To start with, we have to enumerate the most common formats we have today. I could attest that jpeg must be the most common and familiar image format. This type is the most used especially if an image requires a great deal of color while maintaining the quality and size of the image. To understand these formats, let's try to dive in to their history and several trivia about each one.

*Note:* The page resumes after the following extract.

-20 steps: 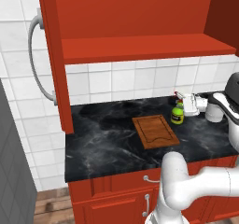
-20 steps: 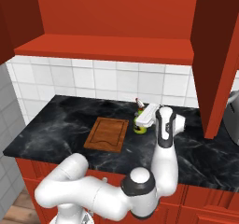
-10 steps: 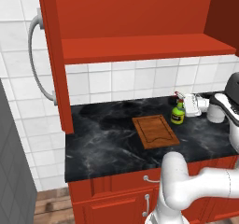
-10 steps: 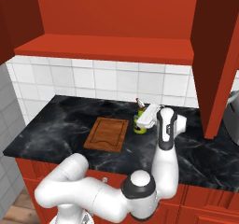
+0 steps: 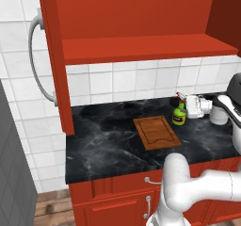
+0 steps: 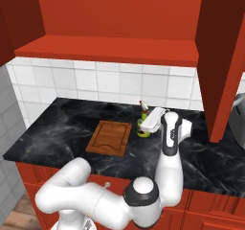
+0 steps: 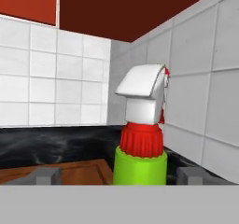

1. JPEG - Joint Photographic Experts Group
This type of format is the most widely used in digital cameras and in World Wide Web. It is an example of a lossy image compression which uses a compression technique based on the discrete cosine transform.  JPEG compression gives the user a luxury to choose the amount of compression with trade-off on the quality and size of the image.[7]

2. BMP - bitmap image file or device independent bitmap (DIB) file format
First, we define what is bitmap. Bitmap is "a mapping from some domain  (for example, a range of integers) to bits, that is, values which are zero or one." Basically, bitmap is an array of bits. This array stores information and forms a digital image. [8] 

3. GIF - Graphics Interchange Format
This format was introduced in 1987 and supports up to 8-bit per pixel. It is also an example of a lossless image compressionn which was LZW compression that allows for efficient run-length encoding. It supports animation and up to nowadays, this is the format that is very well known when it comes to saving animated images. [9] Because of its limited support on the number of colors (256), the image shown below demonstrates "discontinuous" color representation as the true color image of the grapes is converted to GIF.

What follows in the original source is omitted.